Agreements were made. This is important. The process did not fail and the UNFCCC will continue in the long term quest to achieve internationally binding targets.
I have seen several achievements consistently mentioned in the media. (1) Commitments made by global economies for 2020 were recognized/the Copenhagen Accord was adopted, (2) a global environmental fund was established, and (3) an agreement was reached on REDD+, improving protection of tropical forests. See What happened (and why): an assessment of the Cancun Agreements, by Robert Stavins from grist.org for a great summary of achievements.
There are a few important issues which have not been as readily reported…
Indigenous People and REDD+: While Bolivia was the only state to object to REDD+ there were many interest groups protesting the language of the REDD+ agreement. In fact, most protests regarding COP 16 were not related to the overall lack of binding commitments, but related to a specific provision in the REDD+ agreement regarding land tenure. Many indigenous groups worried that the new agreement, which requires monitoring and verification would affect their ability to continue their livihoods on lands that they have lived on for centuries but don’t actually ‘own.’ According to a popularly circulated pamphlet at COP 16 “Why REDD is Wrong,” “Over 1.6 billion people depend on forests for some aspect of their livelihoods, but only about 9 percent of the world’s forests are legally owned by forest-dependent and Indigenous communities. People without land rights have no legal power to influence REDD projects.” There are other advocates who say that REDD+ agreements aren’t planned for any regions where these specific protestors are from.

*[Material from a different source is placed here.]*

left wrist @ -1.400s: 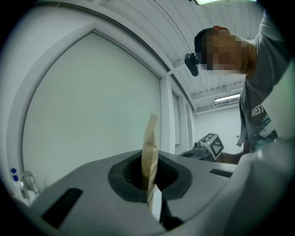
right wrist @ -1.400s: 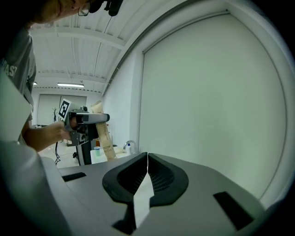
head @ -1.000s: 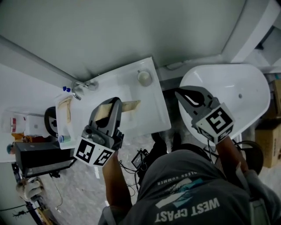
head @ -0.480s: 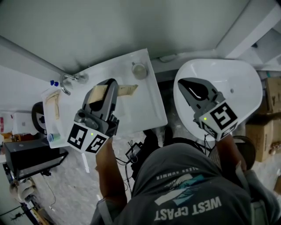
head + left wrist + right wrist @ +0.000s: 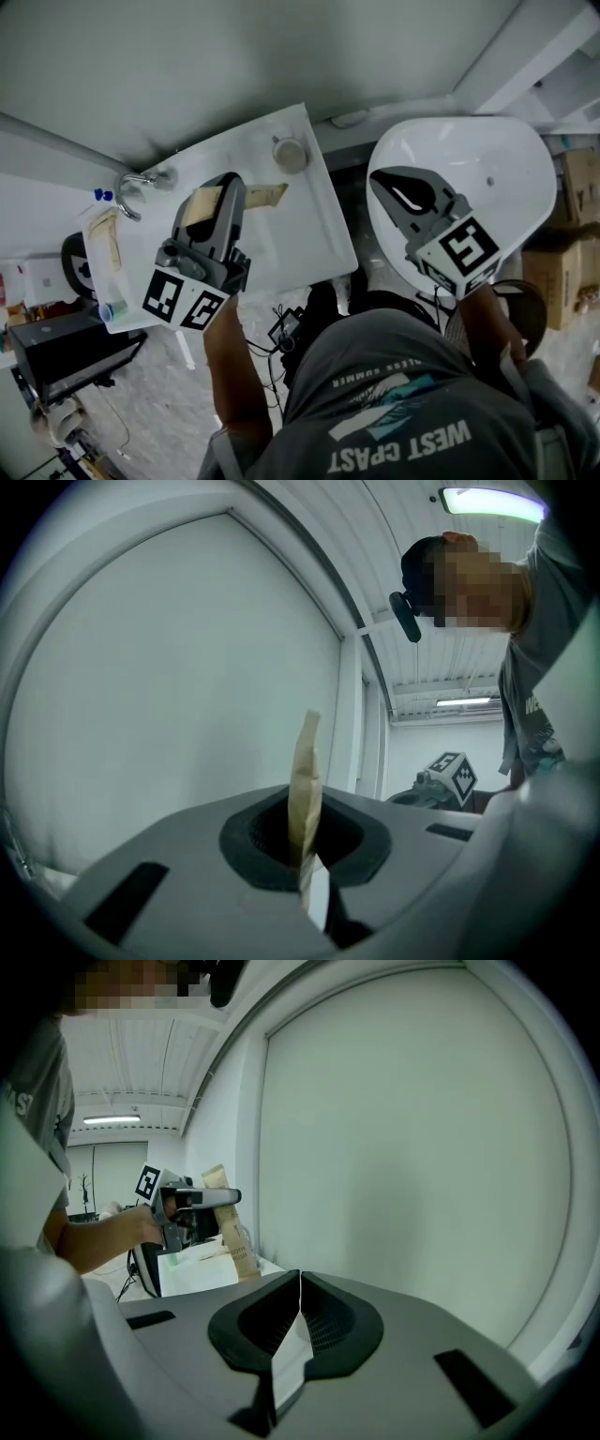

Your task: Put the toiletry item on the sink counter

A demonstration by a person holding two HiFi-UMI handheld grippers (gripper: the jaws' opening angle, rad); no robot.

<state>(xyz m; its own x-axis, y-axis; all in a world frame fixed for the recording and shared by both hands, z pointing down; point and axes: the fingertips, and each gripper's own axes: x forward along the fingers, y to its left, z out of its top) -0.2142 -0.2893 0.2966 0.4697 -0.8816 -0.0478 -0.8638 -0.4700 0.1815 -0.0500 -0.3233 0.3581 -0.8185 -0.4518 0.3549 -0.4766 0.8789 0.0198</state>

Advocates of REDD also point to the fact that the Outcome of the work of the Ad Hoc Working Group on long-term Cooperative Action under the Convention is the first document “Taking note of relevant provisions of the United Nations Declaration on the Rights of Indigenous Peoples”
Land Use Land Use Change and Forestry: The loophole continues. During an earlier blog, I mentioned that there are several options on the table to decide how to account for forest management emissions during the second commitment period of the Kyoto Protocol including… (1) Tuvalu proposed text to use the first commitment period as a mandatory historical baseline. (2) The Africa Group proposed a compromise text which combines historical baselines with projected baselines and (3) Developed countries propose a continuation of voluntary accounting.
Although not a surprise, it seems the developing countries “won” and now can set their own reference levels…The current text “Requests each Annex I Party to submit to the secretariat, by 28 February 2011, information on the forest management reference level.”
The Global Environmental Fund: While the fund has targets of over a 100 billion per year, many developing countries have not been receiving money already promised by developed countries. The World Bank will be the trustee for this fund, but the World Bank doesn’t have the best track record at delivering money in an efficient manner (see blog post President from Guyana wants his money).